She's out of a relationship that was bad for her, let sleeping dogs lie.
Envious I don't mind being called 'guy' at all smile

Envious Mon 16-Oct-17 19:11:49

I was in contact today and she's been reading the comments and hasn't done anything. She did a lot of thinking and actually told me when they broke up she looked at him and realized she didn't have that strong attraction and felt she saw him in real light for the bully he was. I think it's made her strong and she can look to the future. I told her we can celebrate someway do something fun. Thanks guys! Sorry about the guys but it's a American habit.grin

1974cookie Mon 16-Oct-17 17:38:45

Definitely, definitely warn your dear Daughter, Envious, not to contact this "man", and I use the term loosely.
I was in a controlling relationship years ago until I saw the light and ended it. I nearly ended up contacting him after he sent me a nasty, abusive letter, to ask him why he had sent it, but Thank Goodness for a wise Friend who was able to see what would have happened had I contacted him, and persuaded me to ignore him. Best advice ever, and I got over that letter realising that what he was doing was trying to reel me back into his web. Yes, it was hard because I ( falsely, I later realised ) blamed myself. Don't let your Daughter fall into that trap, and get her to read these answers. We are all rooting for her. ???.

Coconut Mon 16-Oct-17 13:30:11

Yes, would not be good to open any line of communication again. However, her angst has to go somewhere.

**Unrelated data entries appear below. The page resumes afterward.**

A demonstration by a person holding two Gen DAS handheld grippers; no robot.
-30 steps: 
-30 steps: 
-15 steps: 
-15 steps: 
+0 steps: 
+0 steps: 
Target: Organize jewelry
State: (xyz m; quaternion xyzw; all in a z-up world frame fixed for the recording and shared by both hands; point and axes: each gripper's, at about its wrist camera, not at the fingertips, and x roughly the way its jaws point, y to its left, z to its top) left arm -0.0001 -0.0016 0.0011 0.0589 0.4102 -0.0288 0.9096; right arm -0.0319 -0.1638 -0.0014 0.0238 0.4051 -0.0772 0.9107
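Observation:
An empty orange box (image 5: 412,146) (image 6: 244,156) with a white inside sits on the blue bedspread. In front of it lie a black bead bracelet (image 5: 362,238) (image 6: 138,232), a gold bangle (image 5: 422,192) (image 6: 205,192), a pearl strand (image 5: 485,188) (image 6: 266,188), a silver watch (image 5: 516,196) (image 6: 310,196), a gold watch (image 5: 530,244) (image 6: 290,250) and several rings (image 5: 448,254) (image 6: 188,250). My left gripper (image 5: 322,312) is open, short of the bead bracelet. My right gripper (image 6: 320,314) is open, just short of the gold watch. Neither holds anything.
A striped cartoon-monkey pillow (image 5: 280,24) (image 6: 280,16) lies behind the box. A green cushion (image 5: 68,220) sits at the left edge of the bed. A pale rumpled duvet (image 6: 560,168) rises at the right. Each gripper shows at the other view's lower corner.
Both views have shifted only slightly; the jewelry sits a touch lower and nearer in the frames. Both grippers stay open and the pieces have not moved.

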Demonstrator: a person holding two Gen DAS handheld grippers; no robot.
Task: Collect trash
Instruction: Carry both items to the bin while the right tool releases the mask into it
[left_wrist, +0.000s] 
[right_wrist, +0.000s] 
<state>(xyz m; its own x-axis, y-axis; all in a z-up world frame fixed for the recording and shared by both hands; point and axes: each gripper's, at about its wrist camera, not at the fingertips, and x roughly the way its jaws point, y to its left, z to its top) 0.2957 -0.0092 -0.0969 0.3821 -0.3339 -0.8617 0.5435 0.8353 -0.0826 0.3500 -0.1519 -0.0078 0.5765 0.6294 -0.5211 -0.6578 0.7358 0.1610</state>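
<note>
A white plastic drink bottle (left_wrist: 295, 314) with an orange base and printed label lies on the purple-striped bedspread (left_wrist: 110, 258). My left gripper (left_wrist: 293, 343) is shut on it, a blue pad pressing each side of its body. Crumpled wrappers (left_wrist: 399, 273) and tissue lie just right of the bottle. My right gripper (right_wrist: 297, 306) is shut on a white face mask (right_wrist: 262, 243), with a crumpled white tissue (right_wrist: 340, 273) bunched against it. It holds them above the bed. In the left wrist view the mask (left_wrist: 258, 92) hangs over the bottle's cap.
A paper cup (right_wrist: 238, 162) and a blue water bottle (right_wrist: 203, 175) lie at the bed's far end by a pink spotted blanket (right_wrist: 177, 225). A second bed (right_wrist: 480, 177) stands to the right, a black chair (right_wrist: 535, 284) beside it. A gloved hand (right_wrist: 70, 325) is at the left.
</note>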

My friend in similar circumstances anonymously sent her ex leaflets on alcoholism plus anger management issues and how to get help with them ! That helped her immensely just picturing his face when they arrived.

tigger Mon 16-Oct-17 13:07:00

Perhaps she didn't tell him the truth because she was scared of his bad temper erupting. Yes she's let him off the hook, but he cannot be oblivious to his temper issues.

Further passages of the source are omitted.